Whatever it's called, is that a real thing? I've watched tons of TV episodes that dealt with organ donation and I don't recall ever seeing that before...


----------



## gchance (Dec 6, 2002)

type_g said:


> getting really annoying that Nolan girlfriend is the only firefighter that works in LA.


The only firefighter we SEE. The Enterprise doesn't have a bathroom either. Well it does, but plots don't require them.


----------



## Dawghows (May 17, 2001)

Yeah, there are a lot of things that annoy me about this show, but this is not one of them. I can't remember that far back, but did people complain about the police, fire, and EMTs always running into each other on Third Watch? (Haha...did we have discussion threads about Third Watch?)


----------



## Wil (Sep 27, 2002)

Re: The Hospital episode. My first thought was this is an April Fools satire, but it's just too flat-footed. Maybe they did have an emergency medical series planned, it fell through, so they're recycling all the plots they had lined up in this one episode? Or maybe the people running this show have finally gone over the edge into complete insanity.
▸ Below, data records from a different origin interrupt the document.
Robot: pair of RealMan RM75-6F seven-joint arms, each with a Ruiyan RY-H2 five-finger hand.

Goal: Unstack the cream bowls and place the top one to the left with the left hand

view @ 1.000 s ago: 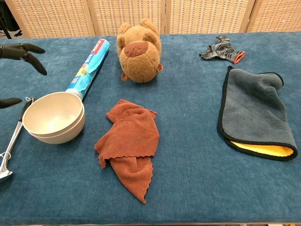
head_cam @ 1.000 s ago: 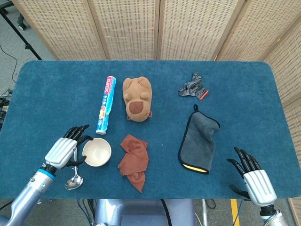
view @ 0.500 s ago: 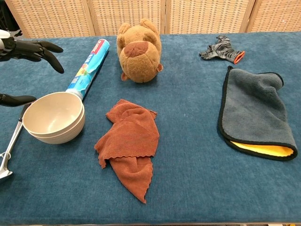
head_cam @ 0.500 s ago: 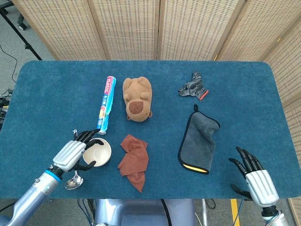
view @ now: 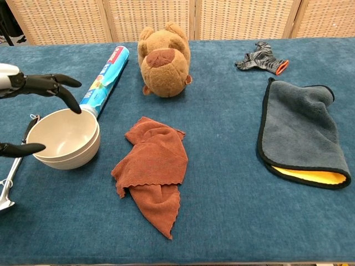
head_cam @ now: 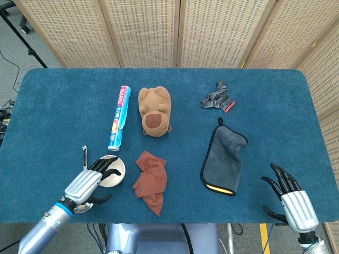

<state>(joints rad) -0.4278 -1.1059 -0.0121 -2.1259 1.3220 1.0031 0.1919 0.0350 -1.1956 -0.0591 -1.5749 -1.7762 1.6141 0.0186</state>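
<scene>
Two cream bowls point(view: 65, 138) sit nested as one stack point(head_cam: 115, 170) near the table's front left. My left hand point(head_cam: 89, 185) hovers over the stack's left side with fingers spread and nothing in them. In the chest view its dark fingers point(view: 52, 85) reach above the far rim while the thumb point(view: 22, 148) lies by the near rim. My right hand point(head_cam: 293, 203) stays open at the front right corner, away from the bowls.
A metal spoon point(view: 14, 169) lies left of the bowls. A plastic wrap roll point(view: 104, 81) lies behind them, a rust cloth point(view: 153, 169) to their right. Further off are a brown teddy bear point(view: 165, 60), a grey towel point(view: 302, 133) and a striped glove point(view: 262, 59).
My left hand has moved right and toward the table's front, from beside the bowls to over them, its fingers now bracketing the rim. The bowls have not moved. The right hand has drifted slightly down.
</scene>
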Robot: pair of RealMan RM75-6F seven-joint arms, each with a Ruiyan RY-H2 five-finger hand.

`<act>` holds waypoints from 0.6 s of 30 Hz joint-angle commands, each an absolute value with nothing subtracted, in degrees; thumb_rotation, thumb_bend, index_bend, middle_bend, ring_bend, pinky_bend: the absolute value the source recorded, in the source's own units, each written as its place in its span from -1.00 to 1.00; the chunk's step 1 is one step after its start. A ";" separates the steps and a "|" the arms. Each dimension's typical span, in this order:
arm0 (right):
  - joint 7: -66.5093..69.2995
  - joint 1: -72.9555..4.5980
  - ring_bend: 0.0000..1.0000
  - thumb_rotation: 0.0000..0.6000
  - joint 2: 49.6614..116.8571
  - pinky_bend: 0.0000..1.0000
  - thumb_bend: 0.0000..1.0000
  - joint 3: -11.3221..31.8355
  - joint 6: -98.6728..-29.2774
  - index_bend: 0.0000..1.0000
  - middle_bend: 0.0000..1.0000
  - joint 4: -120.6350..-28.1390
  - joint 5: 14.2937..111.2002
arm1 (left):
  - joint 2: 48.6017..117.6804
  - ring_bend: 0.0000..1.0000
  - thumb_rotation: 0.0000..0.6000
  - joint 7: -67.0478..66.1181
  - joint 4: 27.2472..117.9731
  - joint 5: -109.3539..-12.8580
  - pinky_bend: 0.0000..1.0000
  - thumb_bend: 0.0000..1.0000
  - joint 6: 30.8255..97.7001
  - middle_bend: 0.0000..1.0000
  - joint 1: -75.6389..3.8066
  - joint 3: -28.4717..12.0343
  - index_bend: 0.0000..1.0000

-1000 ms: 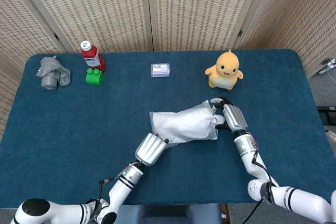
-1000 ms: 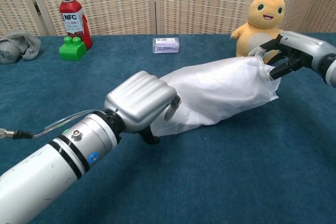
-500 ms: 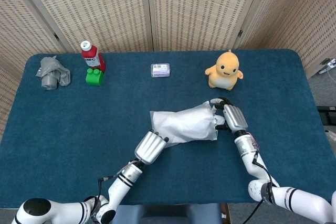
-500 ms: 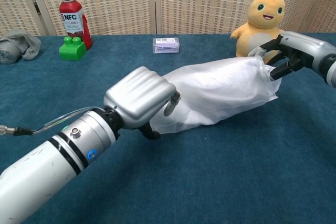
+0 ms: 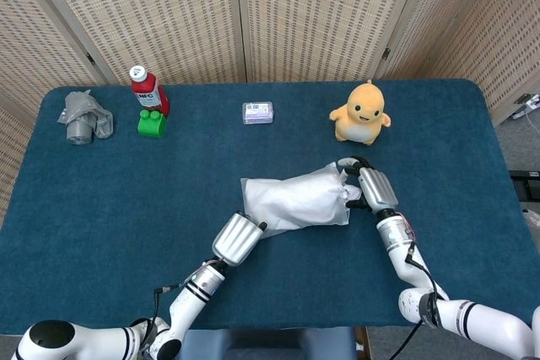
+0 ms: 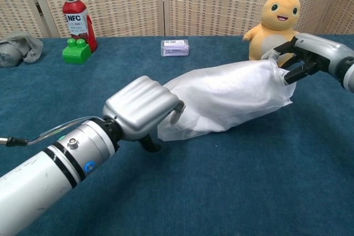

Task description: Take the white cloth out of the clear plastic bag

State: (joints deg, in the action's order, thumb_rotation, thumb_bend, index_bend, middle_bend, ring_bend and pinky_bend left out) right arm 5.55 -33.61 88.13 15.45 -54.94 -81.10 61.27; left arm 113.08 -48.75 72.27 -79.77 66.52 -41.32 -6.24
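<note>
Lying mid-table, the clear plastic bag (image 5: 297,201) with the white cloth (image 6: 227,96) inside runs lengthwise left to right. The right hand (image 6: 310,54) pinches its right end; the left hand (image 5: 238,238) sits at the other — grip unclear. Blue table (image 5: 439,149), wicker screens (image 5: 312,14) behind.

1. Our bag (image 5: 297,201) lies mid-table (image 5: 101,200), our left hand (image 5: 235,239) at its near-left end, our right hand (image 5: 371,189) at its right end.
2. Behind it: toy (image 5: 361,112), box (image 5: 257,112), bottle (image 5: 148,90), block (image 5: 152,123).
</note>
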 commanded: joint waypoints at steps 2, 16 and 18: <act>5.68 -33.57 -0.84 1.00 88.13 -0.55 0.35 15.45 -54.96 0.61 -0.53 -81.15 61.37 | 114.34 0.42 1.00 -49.66 70.71 -80.24 0.45 -0.94 67.45 0.62 -41.41 -6.75 -0.06; 6.54 -33.30 -0.84 1.00 88.07 -0.55 0.35 15.30 -54.80 0.61 -0.53 -80.86 61.87 | 117.42 0.47 1.00 -45.42 63.91 -83.67 0.48 -0.94 69.55 0.68 -41.61 -6.66 0.23; 6.65 -33.30 -0.84 1.00 88.13 -0.55 0.36 15.29 -54.79 0.61 -0.53 -80.78 61.97 | 117.37 0.47 1.00 -44.53 63.56 -84.22 0.48 -0.92 69.56 0.68 -41.66 -6.47 0.24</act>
I always liked Natan Fillion as a performer. but as time goes on I'm realizing that was mostly from when he was a nobody up & comer getting discovered. You'd think he had enough clout to say, when he saw this script, wait a minute guys...

Season Pass gone.


----------



## DouglasPHill (Feb 10, 2005)

Seemed to have a couple extra commercial breaks.


----------



## ADG (Aug 20, 2003)

I believe there are still three primetime dramas that have not yet done hospital ransom-ware attack plots. Come on guys - get off the dime


----------



## madscientist (Nov 12, 2003)

Yeah I spent the first 10 minutes after the ransomware saying "is this a rerun?" It seemed like it was almost the exact same plot, too, where someone wanted an organ transplanted into a loved one. I'm still feeling some deja vu, because I can't come up with where else I've seen this.


----------



## Tony_T (Nov 2, 2017)

I FF’d though most of this episode. This is not a good season.


----------



## gchance (Dec 6, 2002)

Dawghows said:


> Yeah, there are a lot of things that annoy me about this show, but this is not one of them. I can't remember that far back, but did people complain about the police, fire, and EMTs always running into each other on Third Watch? (Haha...did we have discussion threads about Third Watch?)
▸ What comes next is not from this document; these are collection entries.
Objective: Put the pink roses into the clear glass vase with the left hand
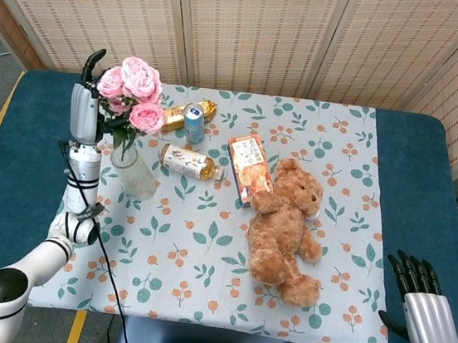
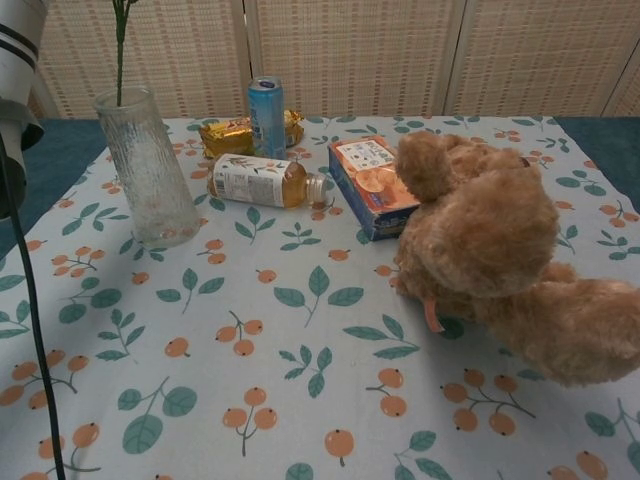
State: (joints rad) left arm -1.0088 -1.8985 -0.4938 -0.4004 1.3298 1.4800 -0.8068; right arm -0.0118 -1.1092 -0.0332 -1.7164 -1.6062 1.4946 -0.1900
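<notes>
Hovering high over the table's left side, the left hand [image 1: 85, 97] grips the pink roses [image 1: 132, 93] by their stems, blooms up, right above the clear glass vase [image 2: 150, 167]. The chest view shows a thin green stem [image 2: 120, 48] hanging down to the vase's rim, its tip seemingly just inside the mouth; how deep it reaches is hard to tell through the ribbed glass. So the insertion looks barely begun, and the bunch is still carried by the hand.

Doing this well calls for a straight, slow descent, with the stems kept vertical and centred on the opening so no stem catches the rim and tips the tall, narrow vase. The hand should let go only once the stems are well down and the flower heads can rest on the rim. Close by lie a tea bottle [image 1: 187, 161] and a blue can [image 1: 194, 123], so a toppled vase would hit them. The teddy bear [image 1: 285, 229] is well apart. The right hand [image 1: 418, 299] rests at the table's near right corner, fingers straight and apart, holding nothing.
</notes>
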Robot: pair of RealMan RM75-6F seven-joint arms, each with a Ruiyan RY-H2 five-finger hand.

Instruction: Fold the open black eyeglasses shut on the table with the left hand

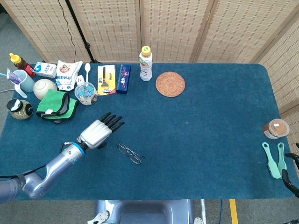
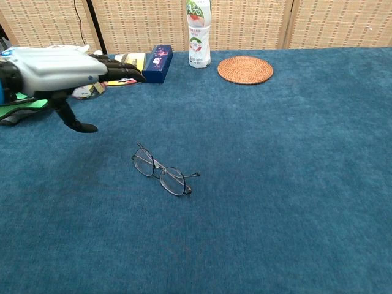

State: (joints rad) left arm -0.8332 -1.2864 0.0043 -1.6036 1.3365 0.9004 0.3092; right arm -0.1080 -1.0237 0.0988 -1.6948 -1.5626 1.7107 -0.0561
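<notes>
The black eyeglasses (image 1: 129, 153) lie on the blue table cloth, lenses flat, alone near the front left; in the chest view the eyeglasses (image 2: 160, 172) show one short temple end sticking out to the right. My left hand (image 1: 98, 132) hovers to their left and behind them, holding nothing, fingers stretched out straight. From the chest view the left hand (image 2: 58, 64) is raised at the upper left with its thumb pointing down. Only dark fingertips of my right hand (image 1: 290, 172) show at the right edge of the head view.
A drink bottle (image 1: 145, 63), a woven coaster (image 1: 170, 84), a blue box (image 1: 123, 78) and a razor pack (image 1: 106, 79) line the back. A cup of clips (image 1: 86, 93) and a green cloth (image 1: 57, 105) sit close behind the left hand. Jar (image 1: 275, 129) and green brushes (image 1: 274, 159) lie far right.
</notes>
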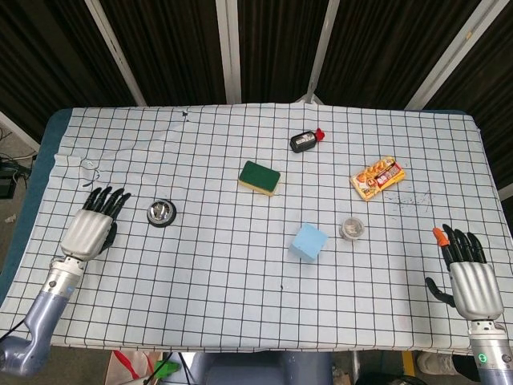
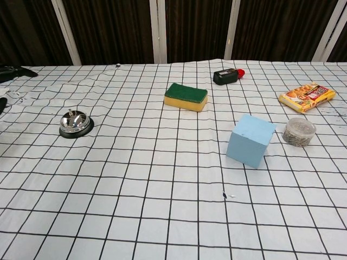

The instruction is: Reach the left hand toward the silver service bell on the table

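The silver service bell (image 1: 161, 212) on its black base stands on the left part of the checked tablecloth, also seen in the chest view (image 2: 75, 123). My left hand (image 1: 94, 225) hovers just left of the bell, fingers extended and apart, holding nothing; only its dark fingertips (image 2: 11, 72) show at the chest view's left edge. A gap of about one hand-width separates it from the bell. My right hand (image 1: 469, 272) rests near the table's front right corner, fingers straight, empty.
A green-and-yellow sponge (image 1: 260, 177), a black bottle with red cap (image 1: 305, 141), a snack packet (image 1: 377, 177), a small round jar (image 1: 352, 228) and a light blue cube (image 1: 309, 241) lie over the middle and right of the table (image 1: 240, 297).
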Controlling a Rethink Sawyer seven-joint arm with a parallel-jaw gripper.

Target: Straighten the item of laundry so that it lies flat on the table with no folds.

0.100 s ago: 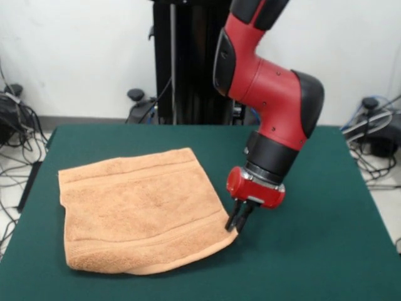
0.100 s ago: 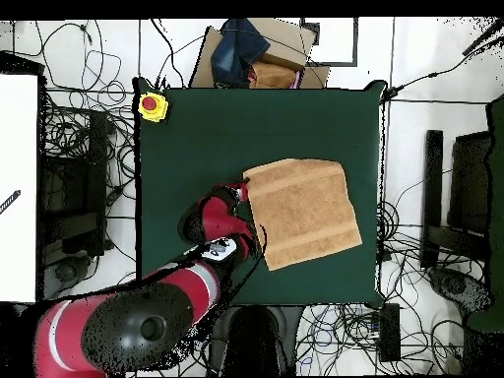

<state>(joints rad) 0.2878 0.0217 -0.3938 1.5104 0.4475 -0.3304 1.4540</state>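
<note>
The item of laundry [image 1: 141, 210], a peach-orange terry towel, lies on the left half of the green table [image 1: 326, 251]. It is spread almost square, and along its front edge a second layer shows under the top one. My gripper [image 1: 238, 222] has come down at the towel's front right corner, with its dark fingers [image 1: 232, 218] close together and pinching that corner. In the overhead view the towel [image 2: 305, 212] lies right of centre on the table [image 2: 197, 148], and the gripper [image 2: 244, 193] sits at the towel's upper left corner under the red wrist.
A yellow box with a red button [image 2: 152, 105] sits on one table corner. Beyond the table edge are a cardboard box [image 2: 258, 54] with dark cloth on it and many cables on the floor [image 2: 89, 148]. Bare green felt surrounds the towel.
</note>
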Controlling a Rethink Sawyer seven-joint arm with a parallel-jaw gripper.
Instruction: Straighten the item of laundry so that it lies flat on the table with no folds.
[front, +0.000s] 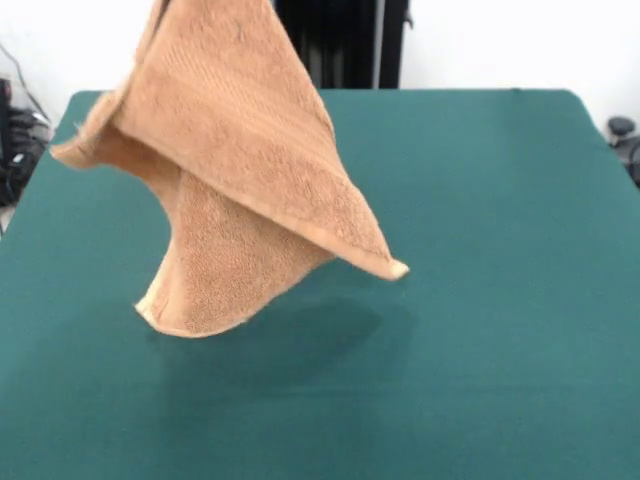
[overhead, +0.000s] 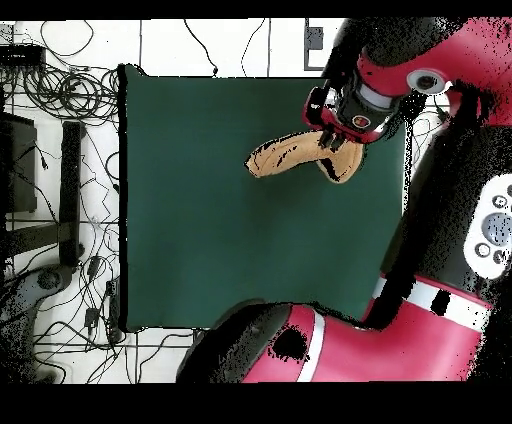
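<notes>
The orange-tan towel (front: 240, 170) hangs in the air over the left half of the green table (front: 500, 300), draped in a folded cone. Its top runs out of the front view's upper edge. One corner sticks out to the right and its lowest edge hangs close to the cloth; I cannot tell if it touches. In the overhead view the towel (overhead: 285, 157) trails left from under my gripper (overhead: 335, 135), which is over the table's (overhead: 200, 220) upper right part and shut on the towel's top. The wrist hides the fingers.
The black pedestal (front: 340, 40) stands behind the table's far edge. In the overhead view the red arm (overhead: 440, 200) spans the table's right side and bottom edge. Cables and dark equipment (overhead: 60, 180) lie on the floor to the left.
</notes>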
This isn't an issue with the Chicago shows. Sometimes it's the people from the other show at the hospital or responding to a fire, sometimes it's not, and it doesn't matter because people go home for the day. What's important is that main characters break rules and laws every week and rarely do we see a change. Welcome to TV.


----------



## Pokemon_Dad (Jan 19, 2008)

*SPOILERS FOR EPISODE 18 MAY BE ENCOUNTERED AFTER THIS POINT*


----------



## Pokemon_Dad (Jan 19, 2008)

Or not. How 'bout: *SPOILERS FOR EPISODE 19 MAY BE ENCOUNTERED AFTER THIS POINT*


----------



## mlsnyc (Dec 3, 2009)

I’m still watching and don’t think it’s been as terrible as some have made it out to be on this thread. But I also haven’t found much worthy of a comment, let alone a discussion. It’s just, kinda, there.


----------



## Tony_T (Nov 2, 2017)

I was disappointed the prior week when there was an intentionally set fire on the rail tracks and we didn’t see Nolan go there and meet his gf at the fire


----------



## Mike Lang (Nov 17, 1999)

Tony_T said:


> I was disappointed the prior week when there was an intentionally set fire on the rail tracks and we didn’t see Nolan go there and meet his gf at the fire


You mean it's not probable that the same two people keep running into each other all the time in a small town like LA?


----------



## Amnesia (Jan 30, 2005)

OK, so this was the first part of the back-door pilot. I don't recall ever having seen Niecy Nash (Simone) before and I found her voice to be very whiny and grating. If she does get her own spin-off, it seems like the only reason I'd watch would be to see Frankie Faison---I'm a big fan of his...


----------



## Tony_T (Nov 2, 2017)

Amnesia said:


> OK, so this was the first part of the back-door pilot. I don't recall ever having seen Niecy Nash (Simone) before and I found her voice to be very whiny and grating. If she does get her own spin-off, it seems like the only reason I'd watch would be to see Frankie Faison---I'm a big fan of his...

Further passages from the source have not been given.